▸ **Records to use**
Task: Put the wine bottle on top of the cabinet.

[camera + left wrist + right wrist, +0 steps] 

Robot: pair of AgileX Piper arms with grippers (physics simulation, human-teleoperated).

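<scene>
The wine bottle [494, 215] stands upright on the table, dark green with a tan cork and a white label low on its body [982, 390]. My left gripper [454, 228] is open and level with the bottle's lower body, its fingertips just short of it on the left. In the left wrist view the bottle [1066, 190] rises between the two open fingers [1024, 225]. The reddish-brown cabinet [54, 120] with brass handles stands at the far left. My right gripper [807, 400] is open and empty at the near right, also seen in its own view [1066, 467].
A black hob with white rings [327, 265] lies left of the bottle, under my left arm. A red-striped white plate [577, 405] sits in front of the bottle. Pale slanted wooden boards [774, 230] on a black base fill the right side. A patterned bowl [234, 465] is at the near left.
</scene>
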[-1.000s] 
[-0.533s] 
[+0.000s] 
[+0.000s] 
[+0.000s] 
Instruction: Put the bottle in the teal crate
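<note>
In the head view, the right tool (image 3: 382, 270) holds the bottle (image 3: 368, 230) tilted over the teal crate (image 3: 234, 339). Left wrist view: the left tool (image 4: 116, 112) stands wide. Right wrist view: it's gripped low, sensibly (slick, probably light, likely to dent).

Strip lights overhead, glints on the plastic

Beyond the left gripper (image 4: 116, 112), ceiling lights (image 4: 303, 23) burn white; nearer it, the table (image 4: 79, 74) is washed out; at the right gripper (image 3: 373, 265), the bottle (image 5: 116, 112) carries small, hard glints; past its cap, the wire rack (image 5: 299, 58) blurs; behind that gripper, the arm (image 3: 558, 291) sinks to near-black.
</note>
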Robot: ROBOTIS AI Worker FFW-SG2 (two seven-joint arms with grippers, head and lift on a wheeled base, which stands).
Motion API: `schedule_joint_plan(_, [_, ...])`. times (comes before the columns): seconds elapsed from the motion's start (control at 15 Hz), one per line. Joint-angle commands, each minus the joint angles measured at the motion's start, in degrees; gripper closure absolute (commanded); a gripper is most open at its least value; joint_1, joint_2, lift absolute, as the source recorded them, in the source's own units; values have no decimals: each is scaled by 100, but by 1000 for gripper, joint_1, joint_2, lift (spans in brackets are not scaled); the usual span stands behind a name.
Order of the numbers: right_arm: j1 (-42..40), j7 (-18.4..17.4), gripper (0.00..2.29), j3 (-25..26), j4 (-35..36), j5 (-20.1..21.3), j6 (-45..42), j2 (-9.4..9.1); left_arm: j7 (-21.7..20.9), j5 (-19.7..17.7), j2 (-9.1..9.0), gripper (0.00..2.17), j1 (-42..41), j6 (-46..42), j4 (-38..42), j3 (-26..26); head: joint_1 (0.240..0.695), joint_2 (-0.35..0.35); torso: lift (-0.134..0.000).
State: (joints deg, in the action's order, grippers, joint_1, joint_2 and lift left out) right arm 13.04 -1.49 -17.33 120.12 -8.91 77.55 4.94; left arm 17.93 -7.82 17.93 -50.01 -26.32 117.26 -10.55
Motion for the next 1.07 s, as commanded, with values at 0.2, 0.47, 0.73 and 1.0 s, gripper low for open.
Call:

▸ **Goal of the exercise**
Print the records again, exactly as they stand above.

▸ **Response area**
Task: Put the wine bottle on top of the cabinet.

[camera + left wrist + right wrist, +0 steps] 

Robot: pair of AgileX Piper arms with grippers (physics simulation, human-teleoperated).

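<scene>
The wine bottle [494, 215] stands upright on the table, dark green with a tan cork and a white label low on its body [982, 390]. My left gripper [454, 228] is open and level with the bottle's lower body, its fingertips just short of it on the left. In the left wrist view the bottle [1066, 190] rises between the two open fingers [1024, 225]. The reddish-brown cabinet [54, 120] with brass handles stands at the far left. My right gripper [807, 400] is open and empty at the near right, also seen in its own view [1066, 467].
A black hob with white rings [327, 265] lies left of the bottle, under my left arm. A red-striped white plate [577, 405] sits in front of the bottle. Pale slanted wooden boards [774, 230] on a black base fill the right side. A patterned bowl [234, 465] is at the near left.
</scene>
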[-1.000s] 
[-0.533s] 
[+0.000s] 
[+0.000s] 
[+0.000s] 
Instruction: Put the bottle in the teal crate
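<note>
In the head view, the right tool (image 3: 382, 270) holds the bottle (image 3: 368, 230) tilted over the teal crate (image 3: 234, 339). Left wrist view: the left tool (image 4: 116, 112) stands wide. Right wrist view: it's gripped low, sensibly (slick, probably light, likely to dent).

Strip lights overhead, glints on the plastic

Beyond the left gripper (image 4: 116, 112), ceiling lights (image 4: 303, 23) burn white; nearer it, the table (image 4: 79, 74) is washed out; at the right gripper (image 3: 373, 265), the bottle (image 5: 116, 112) carries small, hard glints; past its cap, the wire rack (image 5: 299, 58) blurs; behind that gripper, the arm (image 3: 558, 291) sinks to near-black.
</note>
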Robot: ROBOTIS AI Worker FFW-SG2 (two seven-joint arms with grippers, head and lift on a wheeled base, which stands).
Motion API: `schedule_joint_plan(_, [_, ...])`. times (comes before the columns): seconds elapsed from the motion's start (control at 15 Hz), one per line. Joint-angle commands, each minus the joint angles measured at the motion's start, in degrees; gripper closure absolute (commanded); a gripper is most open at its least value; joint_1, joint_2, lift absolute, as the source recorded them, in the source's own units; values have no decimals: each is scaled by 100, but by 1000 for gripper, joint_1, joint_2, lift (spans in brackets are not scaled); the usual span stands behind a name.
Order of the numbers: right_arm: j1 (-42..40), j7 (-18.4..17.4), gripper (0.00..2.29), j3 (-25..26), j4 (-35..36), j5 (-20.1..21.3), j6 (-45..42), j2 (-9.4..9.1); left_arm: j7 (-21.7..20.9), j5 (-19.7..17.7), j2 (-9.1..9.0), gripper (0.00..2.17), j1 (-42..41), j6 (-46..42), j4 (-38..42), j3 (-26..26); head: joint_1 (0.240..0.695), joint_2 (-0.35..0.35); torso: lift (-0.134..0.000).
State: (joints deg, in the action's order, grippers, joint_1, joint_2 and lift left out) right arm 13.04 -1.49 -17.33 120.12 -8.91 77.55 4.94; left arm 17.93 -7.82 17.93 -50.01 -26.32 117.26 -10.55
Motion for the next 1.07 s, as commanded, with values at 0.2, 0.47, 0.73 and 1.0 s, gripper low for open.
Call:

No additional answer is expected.